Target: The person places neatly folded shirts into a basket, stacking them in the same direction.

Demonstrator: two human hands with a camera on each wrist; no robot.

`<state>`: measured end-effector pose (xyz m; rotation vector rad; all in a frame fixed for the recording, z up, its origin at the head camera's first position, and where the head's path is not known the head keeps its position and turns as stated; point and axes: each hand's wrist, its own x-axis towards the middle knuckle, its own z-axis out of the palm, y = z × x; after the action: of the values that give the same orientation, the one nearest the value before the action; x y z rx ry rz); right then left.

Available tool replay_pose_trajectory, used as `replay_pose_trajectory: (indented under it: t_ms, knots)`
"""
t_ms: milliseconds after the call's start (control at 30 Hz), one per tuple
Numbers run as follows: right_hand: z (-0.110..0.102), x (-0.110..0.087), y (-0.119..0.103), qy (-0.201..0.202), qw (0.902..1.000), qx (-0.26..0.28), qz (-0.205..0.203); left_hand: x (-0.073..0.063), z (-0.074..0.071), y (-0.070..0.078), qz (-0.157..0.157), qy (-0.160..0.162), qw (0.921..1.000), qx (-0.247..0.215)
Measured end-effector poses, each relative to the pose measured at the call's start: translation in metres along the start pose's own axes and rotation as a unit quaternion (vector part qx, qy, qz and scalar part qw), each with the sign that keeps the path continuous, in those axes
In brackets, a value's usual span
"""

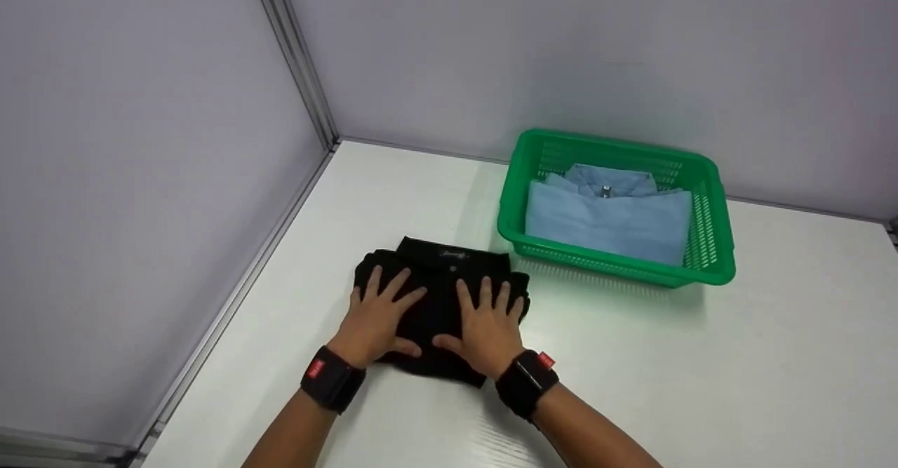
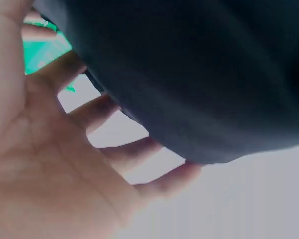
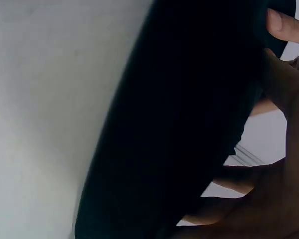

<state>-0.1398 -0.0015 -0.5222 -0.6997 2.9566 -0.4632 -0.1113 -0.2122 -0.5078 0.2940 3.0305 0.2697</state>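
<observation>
A black collared shirt (image 1: 436, 313), folded into a compact bundle, lies on the white table with its collar (image 1: 456, 254) pointing away from me. Flat on its left half rests my left hand (image 1: 372, 321), fingers spread. My right hand (image 1: 489, 328) lies likewise on the right half, thumb pointing inward toward the other thumb. In the left wrist view, straight fingertips meet the underside edge of the dark cloth (image 2: 189, 79). The right wrist view has the shirt's dark front fold (image 3: 159, 134) close up, with the right fingers partly hidden behind it.
At the back right stands a green plastic basket (image 1: 589, 257) holding a folded light blue shirt (image 1: 610, 222). Grey-white panels rise behind and to the left of the table (image 1: 793, 356). Each wrist wears a black band (image 1: 333, 380).
</observation>
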Motion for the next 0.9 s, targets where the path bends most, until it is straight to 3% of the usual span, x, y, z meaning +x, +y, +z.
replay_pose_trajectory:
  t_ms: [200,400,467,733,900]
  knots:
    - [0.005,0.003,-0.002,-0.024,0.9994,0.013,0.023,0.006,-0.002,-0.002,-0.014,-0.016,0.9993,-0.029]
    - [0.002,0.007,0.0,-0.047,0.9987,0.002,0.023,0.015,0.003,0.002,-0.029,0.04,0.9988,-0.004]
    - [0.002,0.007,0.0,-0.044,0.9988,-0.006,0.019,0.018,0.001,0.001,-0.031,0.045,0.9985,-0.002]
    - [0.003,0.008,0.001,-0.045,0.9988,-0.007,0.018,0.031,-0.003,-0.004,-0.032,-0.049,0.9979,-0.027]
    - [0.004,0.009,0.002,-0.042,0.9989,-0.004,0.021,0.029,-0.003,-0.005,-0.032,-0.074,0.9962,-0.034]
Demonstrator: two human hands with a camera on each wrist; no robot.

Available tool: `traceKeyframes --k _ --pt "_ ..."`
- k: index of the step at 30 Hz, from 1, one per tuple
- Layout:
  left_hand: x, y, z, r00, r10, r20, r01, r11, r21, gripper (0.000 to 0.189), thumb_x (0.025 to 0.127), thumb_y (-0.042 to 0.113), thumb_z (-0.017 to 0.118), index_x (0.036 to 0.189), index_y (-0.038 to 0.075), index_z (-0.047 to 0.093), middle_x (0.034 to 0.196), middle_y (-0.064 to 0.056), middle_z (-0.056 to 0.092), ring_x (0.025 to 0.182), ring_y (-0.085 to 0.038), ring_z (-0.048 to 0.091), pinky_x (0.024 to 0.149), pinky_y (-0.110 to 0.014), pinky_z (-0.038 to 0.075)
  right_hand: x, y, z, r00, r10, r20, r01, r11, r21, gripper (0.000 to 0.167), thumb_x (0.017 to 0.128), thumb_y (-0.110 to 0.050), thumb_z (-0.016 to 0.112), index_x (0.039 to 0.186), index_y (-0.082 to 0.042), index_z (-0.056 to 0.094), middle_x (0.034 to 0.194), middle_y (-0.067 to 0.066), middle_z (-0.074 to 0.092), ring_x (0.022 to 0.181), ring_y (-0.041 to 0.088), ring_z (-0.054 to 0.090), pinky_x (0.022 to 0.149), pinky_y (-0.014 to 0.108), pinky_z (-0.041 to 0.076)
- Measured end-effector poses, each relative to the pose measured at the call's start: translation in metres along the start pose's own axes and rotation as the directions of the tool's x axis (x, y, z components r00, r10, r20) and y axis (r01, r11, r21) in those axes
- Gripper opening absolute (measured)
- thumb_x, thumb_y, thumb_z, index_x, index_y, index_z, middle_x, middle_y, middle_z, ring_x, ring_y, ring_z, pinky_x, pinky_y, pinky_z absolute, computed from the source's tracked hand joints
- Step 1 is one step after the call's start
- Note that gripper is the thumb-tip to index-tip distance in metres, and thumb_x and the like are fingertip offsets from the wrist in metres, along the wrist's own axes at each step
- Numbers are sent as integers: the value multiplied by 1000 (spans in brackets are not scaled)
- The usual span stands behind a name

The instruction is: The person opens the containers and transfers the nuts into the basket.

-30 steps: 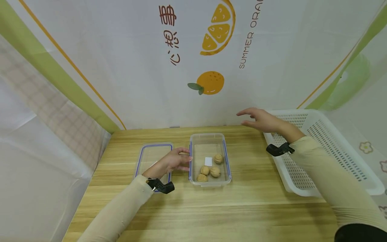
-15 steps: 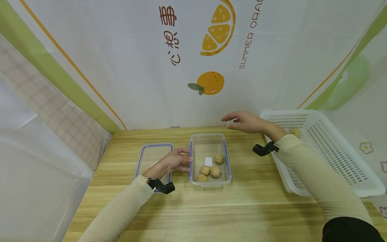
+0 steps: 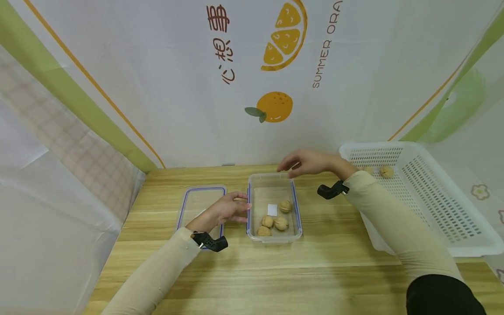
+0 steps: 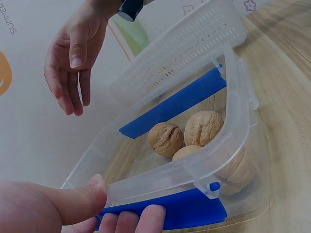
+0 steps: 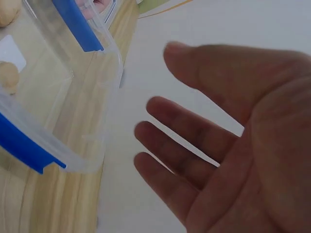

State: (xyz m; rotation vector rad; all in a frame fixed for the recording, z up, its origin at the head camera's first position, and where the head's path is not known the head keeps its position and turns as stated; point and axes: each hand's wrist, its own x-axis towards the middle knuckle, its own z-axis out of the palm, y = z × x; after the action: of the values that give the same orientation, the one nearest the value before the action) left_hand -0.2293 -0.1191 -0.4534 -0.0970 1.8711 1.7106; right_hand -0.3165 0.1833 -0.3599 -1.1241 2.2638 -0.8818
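Observation:
A clear plastic food container (image 3: 271, 183) with blue side latches stands on the table, holding several walnuts (image 3: 281, 223) and a small white square (image 3: 272, 210). My left hand (image 3: 225, 208) grips its left side; in the left wrist view the thumb (image 4: 80, 201) lies at the rim and the fingers (image 4: 150, 221) bear on the blue latch (image 4: 189, 208). Above the container's far right corner hovers my right hand (image 3: 309, 162). Its fingers (image 5: 180, 143) are spread and loosely bent, with nothing between them and the thumb.
The blue-edged lid (image 3: 204, 197) lies left of the container, partly under my left wrist. On the right stands a white perforated basket (image 3: 429, 175) with walnuts (image 3: 386, 172) at its far left, partly hidden by my right arm. A printed curtain (image 3: 189, 109) hangs behind the wooden table (image 3: 271, 275).
My right hand has moved left, from the basket's edge to above the container's far right corner. Walnuts in the basket have come into sight. The left hand and container have stayed put.

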Motion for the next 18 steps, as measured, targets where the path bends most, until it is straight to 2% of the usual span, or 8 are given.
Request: traceKeyframes --k 5,9,18 --pt "0 0 0 1000 2 7 -2 1000 -11 47 101 -1 59 144 -7 40 139 -31 49 110 -32 63 87 -44 63 11 3 4 995 -19 96 15 999 42 30 99 -6 66 128 0 67 133 17 64 126 41 56 109 46 51" --pt "-1 1 -1 1000 4 1 -4 1000 -9 47 102 0 59 144 -6 40 138 -30 50 107 -30 63 87 -44 63 20 1 5 984 -25 177 11 997 75 31 98 -5 67 127 1 68 132 14 65 126 37 57 109 42 50" --pt "-1 2 -2 1000 2 8 -2 999 -34 47 101 -2 59 143 -7 39 135 -31 53 112 -36 63 88 -45 63 37 8 14 937 27 348 -71 991 116 34 97 -7 67 129 5 64 136 17 63 132 40 52 113 41 46"
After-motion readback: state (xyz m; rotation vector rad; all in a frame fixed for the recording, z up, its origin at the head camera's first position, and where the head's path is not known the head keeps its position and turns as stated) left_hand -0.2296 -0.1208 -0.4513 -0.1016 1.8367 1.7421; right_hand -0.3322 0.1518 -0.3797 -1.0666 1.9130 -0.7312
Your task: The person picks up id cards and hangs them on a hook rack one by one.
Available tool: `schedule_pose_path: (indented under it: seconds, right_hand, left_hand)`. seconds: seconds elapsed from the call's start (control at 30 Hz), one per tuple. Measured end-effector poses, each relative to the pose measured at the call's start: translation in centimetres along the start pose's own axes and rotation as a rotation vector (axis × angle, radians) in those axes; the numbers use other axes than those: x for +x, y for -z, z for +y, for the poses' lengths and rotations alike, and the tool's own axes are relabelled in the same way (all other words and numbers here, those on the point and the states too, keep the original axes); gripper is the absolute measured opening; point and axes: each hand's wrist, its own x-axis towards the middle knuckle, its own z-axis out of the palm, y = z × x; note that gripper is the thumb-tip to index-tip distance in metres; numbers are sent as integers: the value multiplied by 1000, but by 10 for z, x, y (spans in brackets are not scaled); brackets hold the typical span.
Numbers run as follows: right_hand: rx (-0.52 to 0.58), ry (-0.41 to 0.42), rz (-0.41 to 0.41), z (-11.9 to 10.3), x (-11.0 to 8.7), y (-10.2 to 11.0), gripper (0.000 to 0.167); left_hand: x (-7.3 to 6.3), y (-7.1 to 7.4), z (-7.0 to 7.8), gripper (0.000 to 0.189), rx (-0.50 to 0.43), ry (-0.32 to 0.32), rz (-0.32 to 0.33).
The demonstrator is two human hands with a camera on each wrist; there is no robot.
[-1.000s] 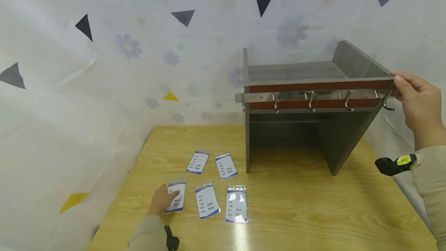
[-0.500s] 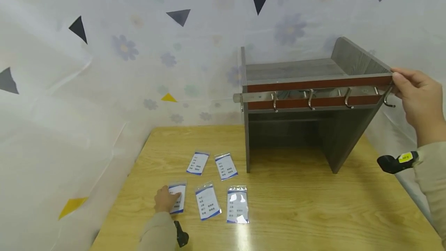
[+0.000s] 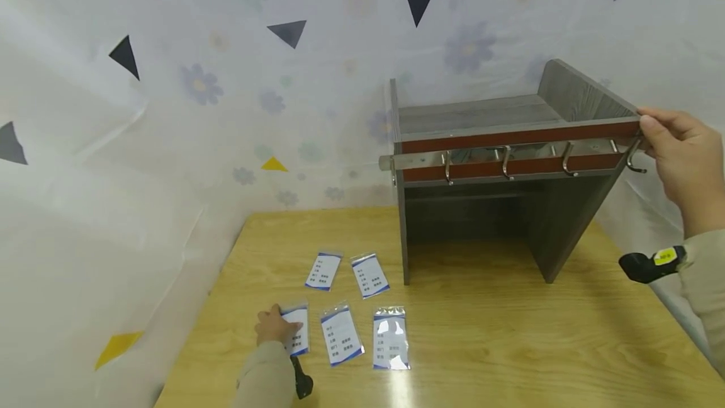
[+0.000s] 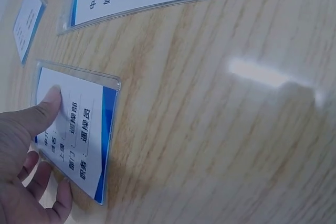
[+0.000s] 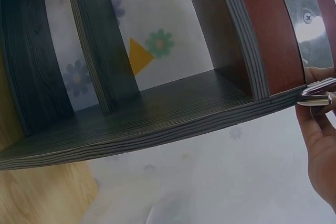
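In the head view, my left hand is at a plastic-sleeved ID badge lying at the left of the front row. The left wrist view shows its thumb flat across the badge's face, with the other fingers curled at the badge's near edge. High on the right, my right hand grips the right end of a metal hook rail at the front corner of a grey wooden shelf. Several hooks stick out from the rail. Part of the right hand is cut off in the right wrist view.
Two badges lie to the right, a middle badge and a glossy badge. Behind them are a tilted badge and another badge. The shelf stands on the wooden table, near a white patterned curtain.
My left hand has shifted slightly to the right and curled further at the badge's edge. The right hand keeps its hold at the shelf corner. The head view has tilted a little.
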Motion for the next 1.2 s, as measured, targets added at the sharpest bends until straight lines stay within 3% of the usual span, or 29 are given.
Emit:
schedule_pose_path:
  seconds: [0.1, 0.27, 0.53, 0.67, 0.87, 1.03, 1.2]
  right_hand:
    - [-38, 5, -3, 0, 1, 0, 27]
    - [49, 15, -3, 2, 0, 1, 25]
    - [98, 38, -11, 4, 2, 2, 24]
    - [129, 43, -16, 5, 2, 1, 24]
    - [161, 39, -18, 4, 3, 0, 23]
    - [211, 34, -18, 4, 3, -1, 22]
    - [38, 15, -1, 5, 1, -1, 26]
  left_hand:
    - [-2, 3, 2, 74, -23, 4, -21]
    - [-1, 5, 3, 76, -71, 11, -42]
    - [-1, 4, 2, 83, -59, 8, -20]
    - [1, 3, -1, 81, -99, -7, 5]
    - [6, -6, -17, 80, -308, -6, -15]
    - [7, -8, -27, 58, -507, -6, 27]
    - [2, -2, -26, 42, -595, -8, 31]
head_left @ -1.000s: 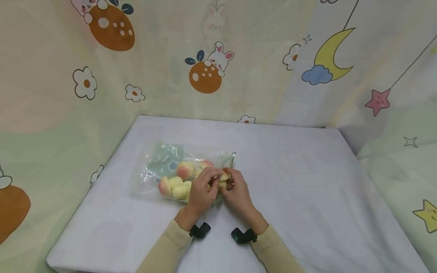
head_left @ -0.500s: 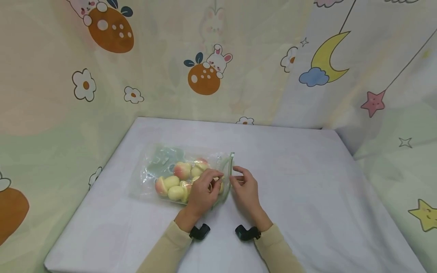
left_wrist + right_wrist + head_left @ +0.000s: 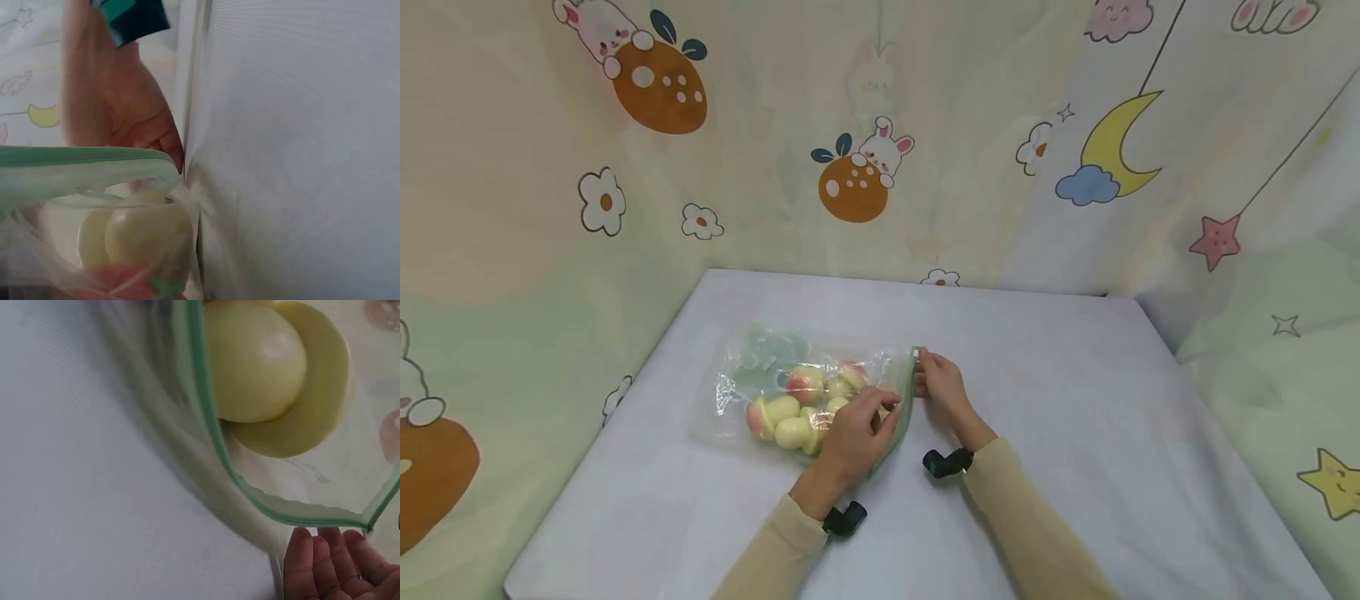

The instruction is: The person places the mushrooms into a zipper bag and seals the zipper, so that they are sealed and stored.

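Observation:
A clear zip bag (image 3: 715, 421) with a green zip edge lies on the table, its mouth toward the right. Inside are several pale yellow and pink mushroom-shaped pieces (image 3: 806, 384); one rounded piece (image 3: 256, 362) shows large behind the zip edge in the right wrist view. My left hand (image 3: 856, 433) holds the bag near its mouth with thumb and fingers bent, partly covering the pieces. At the far end of the zip edge, my right hand (image 3: 942, 385) pinches the corner; its fingers (image 3: 302, 550) lie right at the green strip (image 3: 312, 522).
The white-covered table (image 3: 1075, 433) extends to the right of the bag. Behind it hangs a patterned curtain (image 3: 760, 150) with rabbits, flowers and a moon. A black wrist camera (image 3: 846, 518) sits on the left wrist and another (image 3: 947, 463) on the right.
My right hand has parted from the left hand and moved along the zip edge to its far corner. The left hand stays at the bag's mouth, and the zip edge looks straighter now.

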The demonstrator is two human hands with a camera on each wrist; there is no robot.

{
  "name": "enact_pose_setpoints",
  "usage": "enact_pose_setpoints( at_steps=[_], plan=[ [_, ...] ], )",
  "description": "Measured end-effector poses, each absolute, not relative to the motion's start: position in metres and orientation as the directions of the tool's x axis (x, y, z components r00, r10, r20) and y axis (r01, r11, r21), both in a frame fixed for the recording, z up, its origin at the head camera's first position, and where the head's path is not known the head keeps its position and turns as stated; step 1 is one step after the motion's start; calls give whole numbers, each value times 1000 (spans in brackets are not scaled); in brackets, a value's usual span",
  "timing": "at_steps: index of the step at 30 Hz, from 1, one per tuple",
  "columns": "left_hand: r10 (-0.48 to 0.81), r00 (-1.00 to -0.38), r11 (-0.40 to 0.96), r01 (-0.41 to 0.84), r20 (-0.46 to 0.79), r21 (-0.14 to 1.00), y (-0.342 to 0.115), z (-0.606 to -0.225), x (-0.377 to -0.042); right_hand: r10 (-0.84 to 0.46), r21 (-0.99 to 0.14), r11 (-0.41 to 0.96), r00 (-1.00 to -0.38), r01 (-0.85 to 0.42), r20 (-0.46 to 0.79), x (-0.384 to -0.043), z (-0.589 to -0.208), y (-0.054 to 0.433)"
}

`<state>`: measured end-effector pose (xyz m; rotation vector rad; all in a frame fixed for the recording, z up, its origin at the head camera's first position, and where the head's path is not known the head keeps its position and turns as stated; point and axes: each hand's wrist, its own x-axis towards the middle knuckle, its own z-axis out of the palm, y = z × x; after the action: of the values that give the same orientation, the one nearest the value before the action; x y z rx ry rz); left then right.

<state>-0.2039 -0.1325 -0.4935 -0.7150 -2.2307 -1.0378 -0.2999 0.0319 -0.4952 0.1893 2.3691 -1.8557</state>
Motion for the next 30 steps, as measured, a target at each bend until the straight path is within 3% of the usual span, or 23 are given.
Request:
enact_pose_setpoints(
  at_steps=[5,13,18,25,30],
  plan=[
    [157,-743,593,598,651,539,-125,-490,-204,14,-953,185,-970,239,-241,-308,-487,35],
    [46,-864,621,417,501,663,-117,-458,-222,68,-960,160,-973,228,-220,-304,-480,49],
    [111,-906,741,349,408,574,-121,-429,-253,49,-963,179,-979,203,-197,-299,-478,45],
    [324,-934,866,356,149,351,-123,-417,-302,27,-972,222,-997,83,-79,-293,-477,32],
    [363,-930,868,360,56,342,-136,-420,-318,4,-975,219,-999,46,-47,-289,-472,22]
  ],
)
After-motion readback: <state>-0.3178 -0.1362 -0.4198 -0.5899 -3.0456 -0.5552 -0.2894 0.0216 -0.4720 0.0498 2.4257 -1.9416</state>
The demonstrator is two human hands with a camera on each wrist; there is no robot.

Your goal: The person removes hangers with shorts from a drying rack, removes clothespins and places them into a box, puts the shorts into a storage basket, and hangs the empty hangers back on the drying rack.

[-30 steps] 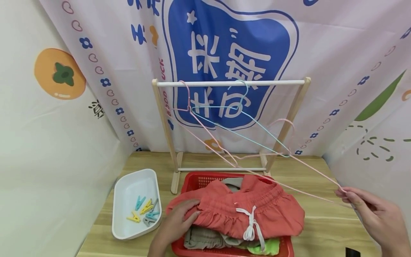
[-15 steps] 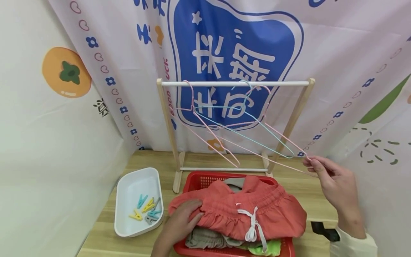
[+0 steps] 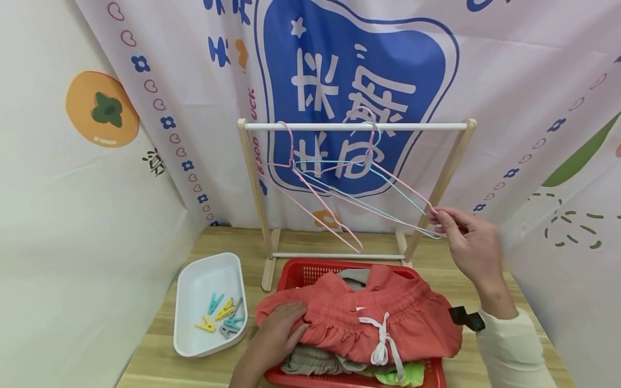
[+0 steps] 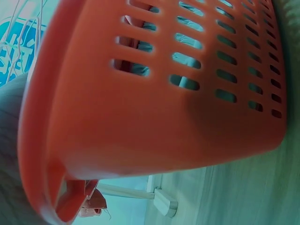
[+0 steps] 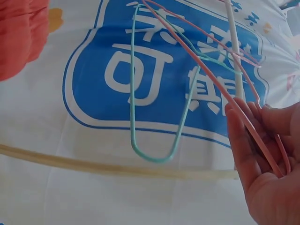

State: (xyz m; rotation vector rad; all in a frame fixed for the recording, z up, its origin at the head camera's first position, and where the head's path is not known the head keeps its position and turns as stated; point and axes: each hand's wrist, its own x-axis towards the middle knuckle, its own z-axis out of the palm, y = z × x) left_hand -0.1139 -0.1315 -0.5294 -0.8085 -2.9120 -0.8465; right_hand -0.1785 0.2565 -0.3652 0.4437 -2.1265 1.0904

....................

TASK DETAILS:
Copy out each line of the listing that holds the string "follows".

RESPONSE BELOW:
Numbers run as follows: right_hand: z (-0.110..0.102), x (-0.110..0.087), y (-0.119..0.103), qy (-0.201..0.202), qw (0.902..1.000), qx (-0.26..0.28), qz (-0.205..0.203); left_hand: x (-0.073..0.063), z (-0.074..0.071), y (-0.070..0.078), qz (-0.157..0.157), qy (-0.160..0.162), qw (0.921..1.000), qx (-0.247..0.215)
Numbers run as follows: right_hand: rx (-0.52 to 0.58), ry (-0.41 to 0.42), rz (-0.41 to 0.41), z (-11.9 to 10.3), x (-11.0 to 8.7), y (-10.2 to 11.0), gripper (0.000 to 0.167); left_hand: x (-7.3 to 6.3), y (-7.1 to 7.4), z (-7.0 to 7.8), gripper (0.000 to 0.189), rx (-0.50 to 0.43), ry (-0.32 to 0.32), rz (-0.32 to 0.33).

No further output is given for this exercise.